- TASK STATEMENT
Would you please repeat the material exactly, from the first line to the last?

- DATA PROVIDED
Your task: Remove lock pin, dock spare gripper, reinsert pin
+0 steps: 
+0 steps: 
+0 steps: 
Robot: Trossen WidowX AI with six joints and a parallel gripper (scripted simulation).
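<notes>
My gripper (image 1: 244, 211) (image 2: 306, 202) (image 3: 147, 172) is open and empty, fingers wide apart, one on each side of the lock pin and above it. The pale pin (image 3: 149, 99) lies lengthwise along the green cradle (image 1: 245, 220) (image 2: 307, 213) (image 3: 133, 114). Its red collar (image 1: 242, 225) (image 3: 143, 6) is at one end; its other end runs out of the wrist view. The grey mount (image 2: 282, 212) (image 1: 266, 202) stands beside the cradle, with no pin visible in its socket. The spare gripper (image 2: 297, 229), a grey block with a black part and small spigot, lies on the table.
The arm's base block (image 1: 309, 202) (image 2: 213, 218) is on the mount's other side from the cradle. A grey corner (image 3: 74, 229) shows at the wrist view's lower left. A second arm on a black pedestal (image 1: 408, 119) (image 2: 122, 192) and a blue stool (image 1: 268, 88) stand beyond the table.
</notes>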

- SOLUTION TO THIS EXERCISE
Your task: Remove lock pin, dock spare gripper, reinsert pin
+0 steps: 
+0 steps: 
+0 steps: 
Robot: Trossen WidowX AI with six joints and a parallel gripper (scripted simulation).
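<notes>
My gripper (image 1: 244, 211) (image 2: 306, 202) (image 3: 147, 172) is open and empty, fingers wide apart, one on each side of the lock pin and above it. The pale pin (image 3: 149, 99) lies lengthwise along the green cradle (image 1: 245, 220) (image 2: 307, 213) (image 3: 133, 114). Its red collar (image 1: 242, 225) (image 3: 143, 6) is at one end; its other end runs out of the wrist view. The grey mount (image 2: 282, 212) (image 1: 266, 202) stands beside the cradle, with no pin visible in its socket. The spare gripper (image 2: 297, 229), a grey block with a black part and small spigot, lies on the table.
The arm's base block (image 1: 309, 202) (image 2: 213, 218) is on the mount's other side from the cradle. A grey corner (image 3: 74, 229) shows at the wrist view's lower left. A second arm on a black pedestal (image 1: 408, 119) (image 2: 122, 192) and a blue stool (image 1: 268, 88) stand beyond the table.
</notes>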

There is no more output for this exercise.